## THE RECORDS
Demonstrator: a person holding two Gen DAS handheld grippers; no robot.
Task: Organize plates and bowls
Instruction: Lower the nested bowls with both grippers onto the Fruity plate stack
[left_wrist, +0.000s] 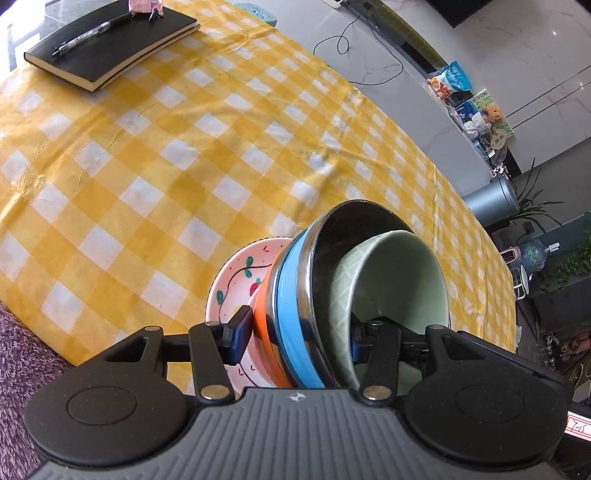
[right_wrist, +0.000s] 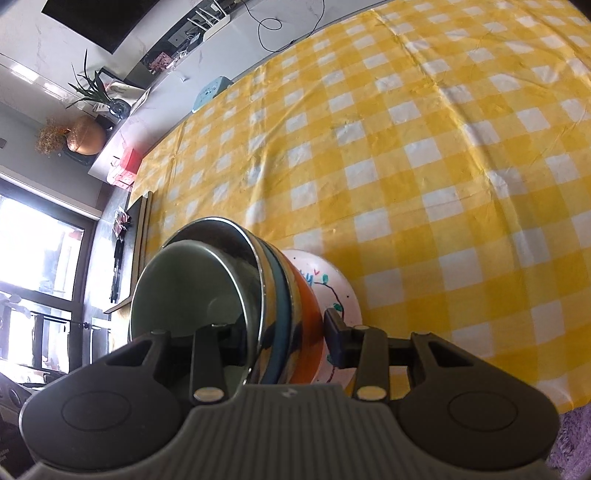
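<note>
Bowl stack (left_wrist: 369, 295), tilted above checked cloth (left_wrist: 184, 166): left gripper (left_wrist: 295, 338) and right gripper (right_wrist: 280, 338) each pinch its rims. Notebook (left_wrist: 110, 40) far across cloth.

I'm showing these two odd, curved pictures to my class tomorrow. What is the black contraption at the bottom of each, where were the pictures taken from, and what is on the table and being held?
No robot here: a person holds a two-finger gripper in each hand, each carrying a wide-angle camera that looks along its fingers. One picture comes from the left gripper, the other from the right gripper. Both are clamped on opposite sides of one nested stack: a pale green bowl inside a steel bowl, then blue-banded and orange bowls, and a painted pink plate outermost. The table wears a yellow checked cloth; a black notebook with a pen lies far off.
</note>
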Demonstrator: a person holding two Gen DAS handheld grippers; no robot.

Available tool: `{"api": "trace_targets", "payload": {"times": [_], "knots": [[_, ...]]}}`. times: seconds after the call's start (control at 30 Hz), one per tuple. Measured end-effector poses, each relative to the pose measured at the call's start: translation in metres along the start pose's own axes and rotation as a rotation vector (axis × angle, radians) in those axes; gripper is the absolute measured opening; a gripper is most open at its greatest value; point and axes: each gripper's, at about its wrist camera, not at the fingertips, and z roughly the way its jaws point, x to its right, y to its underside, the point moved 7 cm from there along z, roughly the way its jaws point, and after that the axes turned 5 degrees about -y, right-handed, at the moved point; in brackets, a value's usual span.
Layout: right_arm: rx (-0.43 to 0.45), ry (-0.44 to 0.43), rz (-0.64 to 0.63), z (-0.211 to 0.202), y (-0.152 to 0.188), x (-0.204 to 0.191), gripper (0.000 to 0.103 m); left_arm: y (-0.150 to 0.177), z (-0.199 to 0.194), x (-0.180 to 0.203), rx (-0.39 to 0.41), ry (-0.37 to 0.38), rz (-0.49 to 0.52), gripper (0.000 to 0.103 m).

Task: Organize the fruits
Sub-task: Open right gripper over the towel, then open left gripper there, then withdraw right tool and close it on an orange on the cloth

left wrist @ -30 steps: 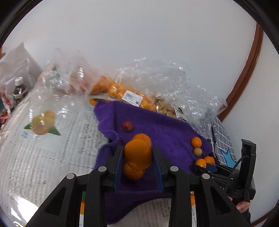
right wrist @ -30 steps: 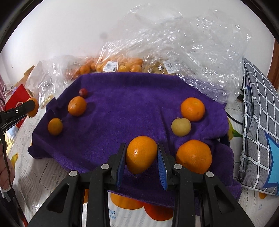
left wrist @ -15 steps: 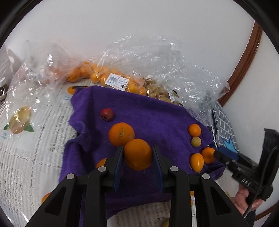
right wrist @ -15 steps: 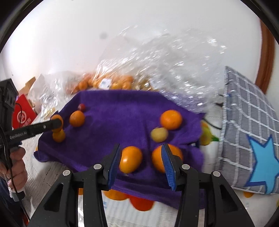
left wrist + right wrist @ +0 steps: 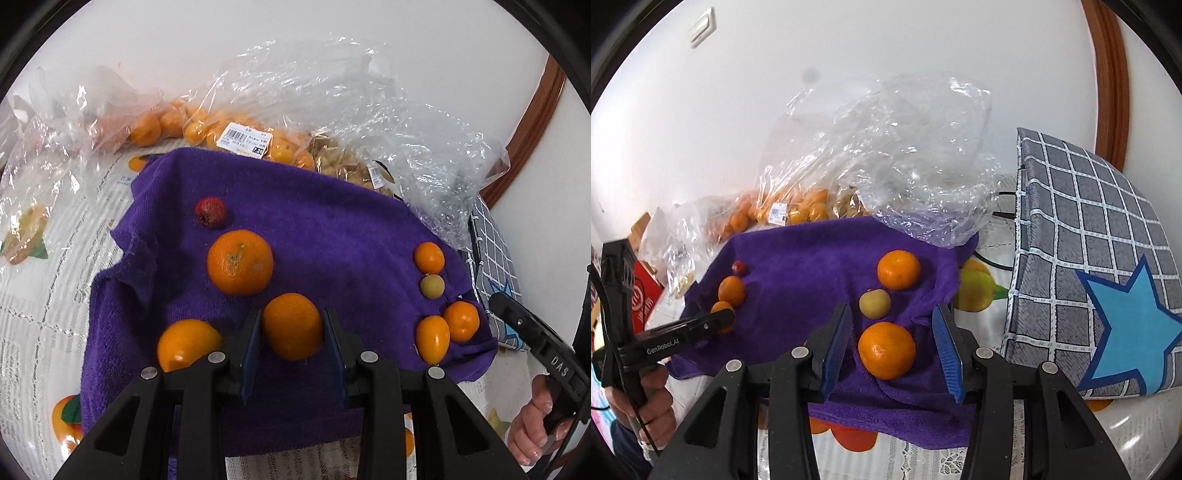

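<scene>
A purple towel [image 5: 332,229] [image 5: 805,266] lies on the table with fruit on it. My left gripper [image 5: 291,332] is shut on an orange [image 5: 291,326] above the towel's near left part. Beside it lie a big orange [image 5: 240,262], a smaller orange [image 5: 186,343] and a small red fruit [image 5: 210,212]. My right gripper [image 5: 892,343] is open, its jaws on either side of an orange [image 5: 886,350] lying on the towel. Beyond it lie a small yellow fruit [image 5: 874,303] and another orange [image 5: 898,269].
Clear plastic bags [image 5: 332,110] of oranges and nuts lie behind the towel. A grey checked cushion with a blue star [image 5: 1089,277] stands to the right. A red box [image 5: 642,295] is at the left. The tablecloth [image 5: 44,314] has printed fruit.
My right gripper opened, let go of its orange on the towel and pulled back to the right. My left gripper carried its orange forward and right over the towel.
</scene>
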Motion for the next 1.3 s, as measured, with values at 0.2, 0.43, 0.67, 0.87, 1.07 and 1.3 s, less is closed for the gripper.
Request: {"api": "trace_targets", "payload": {"times": [0.2, 0.43, 0.67, 0.87, 1.07, 1.3], "knots": [[-0.027, 0.003, -0.027, 0.010, 0.006, -0.007, 0.047, 0.002, 0.004, -0.002, -0.003, -0.011, -0.013, 0.031], [-0.021, 0.018, -0.035, 0.011, 0.006, -0.010, 0.047, 0.000, -0.002, 0.005, 0.062, 0.008, 0.003, 0.040], [-0.005, 0.028, -0.039, 0.008, 0.007, -0.016, 0.047, -0.003, -0.027, -0.001, 0.166, 0.029, -0.012, 0.042], [0.004, 0.031, -0.019, -0.011, 0.022, -0.022, 0.054, 0.006, -0.050, -0.016, 0.223, 0.046, -0.056, 0.045], [0.024, 0.004, -0.022, -0.042, 0.040, -0.039, 0.054, 0.021, -0.077, -0.033, 0.282, 0.007, -0.066, 0.045], [-0.041, -0.045, -0.071, -0.047, 0.073, -0.073, 0.054, 0.054, -0.100, -0.059, 0.285, -0.063, -0.032, 0.045]]}}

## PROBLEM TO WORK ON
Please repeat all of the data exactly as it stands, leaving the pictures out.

## TASK RESPONSE
Demonstrator: a person holding two Gen DAS handheld grippers; no robot.
Task: Organize plates and bowls
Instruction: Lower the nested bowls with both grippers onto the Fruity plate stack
[left_wrist, +0.000s] 
[right_wrist, +0.000s] 
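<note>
Bowl stack (left_wrist: 369, 295), tilted above checked cloth (left_wrist: 184, 166): left gripper (left_wrist: 295, 338) and right gripper (right_wrist: 280, 338) each pinch its rims. Notebook (left_wrist: 110, 40) far across cloth.

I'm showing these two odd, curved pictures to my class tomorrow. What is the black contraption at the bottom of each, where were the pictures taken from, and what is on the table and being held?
No robot here: a person holds a two-finger gripper in each hand, each carrying a wide-angle camera that looks along its fingers. One picture comes from the left gripper, the other from the right gripper. Both are clamped on opposite sides of one nested stack: a pale green bowl inside a steel bowl, then blue-banded and orange bowls, and a painted pink plate outermost. The table wears a yellow checked cloth; a black notebook with a pen lies far off.
</note>
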Demonstrator: a person holding two Gen DAS handheld grippers; no robot.

Available tool: `{"api": "trace_targets", "payload": {"times": [_], "knots": [[_, ...]]}}`. times: seconds after the call's start (control at 30 Hz), one per tuple. Measured end-effector poses, each relative to the pose measured at the call's start: translation in metres along the start pose's own axes and rotation as a rotation vector (axis × angle, radians) in those axes; gripper is the absolute measured opening; a gripper is most open at its greatest value; point and axes: each gripper's, at about its wrist camera, not at the fingertips, and z roughly the way its jaws point, x to its right, y to its underside, the point moved 7 cm from there along z, roughly the way its jaws point, and after that the axes turned 5 degrees about -y, right-handed, at the moved point; in brackets, a value's usual span.
Layout: right_arm: rx (-0.43 to 0.45), ry (-0.44 to 0.43), rz (-0.64 to 0.63), z (-0.211 to 0.202), y (-0.152 to 0.188), x (-0.204 to 0.191), gripper (0.000 to 0.103 m); left_arm: y (-0.150 to 0.177), z (-0.199 to 0.194), x (-0.180 to 0.203), rx (-0.39 to 0.41), ry (-0.37 to 0.38), rz (-0.49 to 0.52), gripper (0.000 to 0.103 m).

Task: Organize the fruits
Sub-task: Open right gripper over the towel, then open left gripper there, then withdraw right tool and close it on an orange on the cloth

left wrist @ -30 steps: 
right wrist @ -30 steps: 
left wrist @ -15 steps: 
right wrist @ -15 steps: 
left wrist + right wrist @ +0 steps: 

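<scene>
A purple towel [image 5: 332,229] [image 5: 805,266] lies on the table with fruit on it. My left gripper [image 5: 291,332] is shut on an orange [image 5: 291,326] above the towel's near left part. Beside it lie a big orange [image 5: 240,262], a smaller orange [image 5: 186,343] and a small red fruit [image 5: 210,212]. My right gripper [image 5: 892,343] is open, its jaws on either side of an orange [image 5: 886,350] lying on the towel. Beyond it lie a small yellow fruit [image 5: 874,303] and another orange [image 5: 898,269].
Clear plastic bags [image 5: 332,110] of oranges and nuts lie behind the towel. A grey checked cushion with a blue star [image 5: 1089,277] stands to the right. A red box [image 5: 642,295] is at the left. The tablecloth [image 5: 44,314] has printed fruit.
My right gripper opened, let go of its orange on the towel and pulled back to the right. My left gripper carried its orange forward and right over the towel.
</scene>
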Motion for the next 1.3 s, as measured, with values at 0.2, 0.43, 0.67, 0.87, 1.07 and 1.3 s, less is closed for the gripper.
Request: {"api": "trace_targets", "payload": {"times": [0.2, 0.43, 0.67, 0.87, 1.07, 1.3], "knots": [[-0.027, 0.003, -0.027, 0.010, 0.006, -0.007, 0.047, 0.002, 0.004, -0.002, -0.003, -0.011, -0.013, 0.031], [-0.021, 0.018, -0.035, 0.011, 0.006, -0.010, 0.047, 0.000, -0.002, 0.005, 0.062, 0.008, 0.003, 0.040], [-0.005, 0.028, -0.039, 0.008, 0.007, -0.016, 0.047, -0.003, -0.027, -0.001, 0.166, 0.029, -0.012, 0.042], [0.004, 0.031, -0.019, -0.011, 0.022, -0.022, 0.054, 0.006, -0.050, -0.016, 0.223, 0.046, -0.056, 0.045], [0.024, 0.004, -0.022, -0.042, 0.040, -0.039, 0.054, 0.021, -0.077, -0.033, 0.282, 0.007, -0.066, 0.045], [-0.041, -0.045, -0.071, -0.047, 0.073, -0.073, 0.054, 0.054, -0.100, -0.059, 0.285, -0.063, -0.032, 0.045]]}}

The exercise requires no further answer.